Overview

Protecting sensitive data and personally identifiable information (PII) is just as important as protecting buildings and devices.  Compromised data puts a person's identity at risk.  UWF employees have a responsibility to protect the data of all UWF students; this includes prospective, current, and former UWF students.

Examples of personally identifiable information

  • Addresses, email addresses, and phone numbers
  • Race, ethnicity, and gender data
  • Driver's license and Social Security numbers (in full or in part)
  • Student grades, scores, and schedules
  • Date of birth
  • City of birth
  • Passwords and credentials
  • Medical, counseling, and health insurance information
  • Biometric data (e.g. fingerprints, voice, or typing rhythm)

Examples of other sensitive data

Some personal information is considered particularly sensitive under the law.
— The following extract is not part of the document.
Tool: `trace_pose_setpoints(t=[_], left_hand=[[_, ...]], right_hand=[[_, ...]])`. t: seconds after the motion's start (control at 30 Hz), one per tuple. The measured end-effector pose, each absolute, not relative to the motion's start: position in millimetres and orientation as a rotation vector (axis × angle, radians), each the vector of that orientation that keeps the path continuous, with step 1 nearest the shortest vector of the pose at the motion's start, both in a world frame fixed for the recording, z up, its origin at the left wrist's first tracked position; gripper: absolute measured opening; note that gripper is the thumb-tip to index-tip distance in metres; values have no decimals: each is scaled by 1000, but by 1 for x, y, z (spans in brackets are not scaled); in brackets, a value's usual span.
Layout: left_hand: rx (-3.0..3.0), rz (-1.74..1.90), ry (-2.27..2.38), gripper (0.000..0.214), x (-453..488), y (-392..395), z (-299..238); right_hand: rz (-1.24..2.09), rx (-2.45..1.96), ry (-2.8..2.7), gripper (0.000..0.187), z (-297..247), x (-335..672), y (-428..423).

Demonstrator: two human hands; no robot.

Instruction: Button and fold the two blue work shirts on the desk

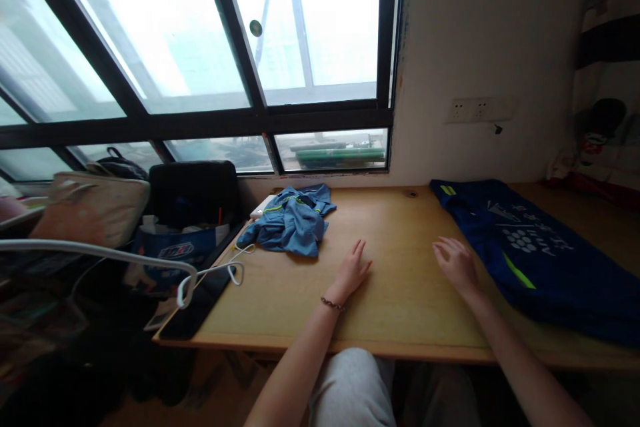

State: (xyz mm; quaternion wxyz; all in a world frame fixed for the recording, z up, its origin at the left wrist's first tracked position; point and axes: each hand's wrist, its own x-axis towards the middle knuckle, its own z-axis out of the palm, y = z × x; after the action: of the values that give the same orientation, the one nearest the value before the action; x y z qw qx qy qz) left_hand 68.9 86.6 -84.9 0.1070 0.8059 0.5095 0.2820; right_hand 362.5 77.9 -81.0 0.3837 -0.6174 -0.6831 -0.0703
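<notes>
My left hand [352, 271], with a beaded bracelet [333, 303] at its wrist, is over the middle of the wooden table [390, 313]. Its fingers are stretched out and hold nothing. To its upper left lies a crumpled light-blue garment [295, 223] with a yellow-green trim, apart from the hand. My right hand [457, 268] is also empty, fingers loosely bent and apart. Just right of it a dark-blue cloth item [525, 240], with white lettering and yellow-green strips, lies spread flat; whether the hand's edge touches it I cannot tell.
A white tube-like arm [125, 252] reaches in from the left past the table's edge, near a white cable [235, 271]. Left of the table stand a black chair [193, 190], a blue printed bag [175, 250] and a beige bag [95, 207]. Wall sockets [480, 109] sit behind.
</notes>
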Motion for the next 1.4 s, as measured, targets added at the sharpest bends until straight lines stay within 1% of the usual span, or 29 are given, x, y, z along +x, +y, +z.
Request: trace_pose_setpoints(t=[0.1,0.2,0.23,0.3,0.37,0.43,0.5,0.53,0.57,0.63,0.7,0.77,0.8,0.87,1.03,1.07,1.1,1.2,1.23,1.27,1.33,1.4], left_hand=[[2227,1031,1948,53,48,93,-76],[1906,1131,2453,55,9,103,-71],[1812,1127,2527,54,-5,108,-72],[1735,1106,2527,47,-26,118,-75],[1756,1120,2427,39,-34,125,-79],[1780,1212,2267,37,-26,126,-79],[1799,1279,1960,34,-5,120,-77],[1805,1233,1752,33,7,114,-75],[1800,1117,1525,32,20,107,-73],[1727,710,1063,37,43,91,-67],[1565,320,669,54,57,77,-62],[1406,94,396,73,63,69,-56],[1347,32,314,80,63,67,-52],[1277,-32,237,85,60,66,-48],[1216,-8,282,74,50,72,-51],[1207,2,302,71,49,73,-54],[1201,24,327,69,49,74,-57],[1249,266,513,57,48,82,-66],[1299,407,643,51,46,85,-68],[1367,565,813,47,44,88,-69],[1540,884,1228,40,38,96,-71],[1728,1104,1638,36,30,101,-73]], right_hand=[[-88,-1515,-1760,31,-98,315,77],[8,-1449,-1778,30,-113,307,78],[28,-1448,-1775,30,-117,310,78],[58,-1477,-1740,31,-122,319,78],[94,-1509,-1696,32,-123,325,77],[143,-1509,-1656,33,-121,326,76],[227,-1480,-1632,33,-117,322,74],[300,-1465,-1612,34,-115,319,73],[405,-1450,-1575,35,-113,315,73],[696,-1403,-1430,43,-111,310,72],[991,-1325,-1238,62,-108,305,71],[1165,-1259,-1099,79,-106,303,71],[1206,-1241,-1063,85,-105,303,70],[1246,-1207,-1036,91,-102,302,70],[1320,-1099,-955,98,-93,295,79],[1339,-1100,-928,94,-91,293,83],[1358,-1119,-902,86,-89,290,88],[1379,-1220,-852,44,-87,280,101],[1372,-1246,-849,33,-85,278,104],[1362,-1261,-846,25,-82,276,105],[1279,-1262,-880,20,-72,276,104],[1058,-1268,-966,19,-52,282,100]])
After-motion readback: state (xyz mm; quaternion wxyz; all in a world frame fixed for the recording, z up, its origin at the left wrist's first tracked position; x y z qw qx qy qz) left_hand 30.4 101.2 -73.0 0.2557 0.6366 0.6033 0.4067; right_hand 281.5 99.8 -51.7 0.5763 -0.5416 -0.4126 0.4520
  • Social Security numbers
  • Student records
  • Tax return information
  • Bank account numbers and account balances
  • Credit and debit card information
  • Login credentials
  • Precise geolocation data (latitude and longitude)

Tips to protect personally identifiable information and other sensitive data

Do your best to avoid printing this data on paper

When you do have to print this data, be sure it's kept in a secure, locked location.  Also be sure to shred and discard the printouts once they are no longer needed.

Be cognizant of the location of this data

Don't leave information where anyone can view it.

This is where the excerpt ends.